#### Task objective
Pictures stay out of this copy, which runs from the first line of the material through the line containing "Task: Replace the".

☆ ☆ ☆ ☆

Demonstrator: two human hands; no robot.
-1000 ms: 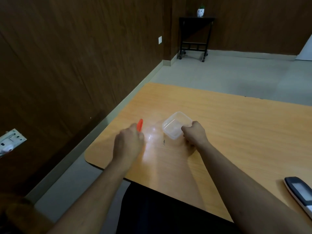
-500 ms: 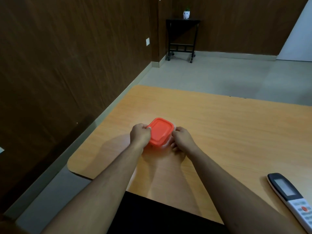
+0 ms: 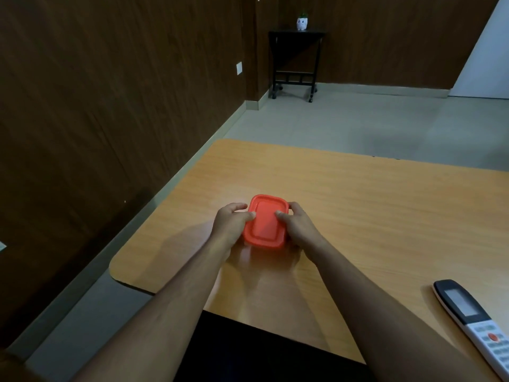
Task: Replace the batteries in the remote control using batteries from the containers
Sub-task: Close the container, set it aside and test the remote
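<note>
A small container with an orange-red lid [image 3: 265,222] sits on the wooden table [image 3: 371,205] in front of me. My left hand [image 3: 230,222] grips its left side, thumb resting on the lid. My right hand [image 3: 298,224] grips its right side, thumb on the lid too. The clear body under the lid is mostly hidden by my hands. The remote control [image 3: 475,322], black at the screen end and white at the button end, lies face up at the table's near right edge, away from both hands. No batteries show.
Dark wood-panelled walls run along the left and back. A black side table [image 3: 296,62] with a small white pot stands in the far corner on the grey floor. The table's rounded left corner lies just left of my left arm.
One second ago the container stood open with the lid in my left hand. The lid went onto the container, and both hands now hold it from the sides.
</note>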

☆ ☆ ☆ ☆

#### Worked solution
Demonstrator: two human hands; no robot.
-1000 ms: 
-500 ms: 
+0 ms: 
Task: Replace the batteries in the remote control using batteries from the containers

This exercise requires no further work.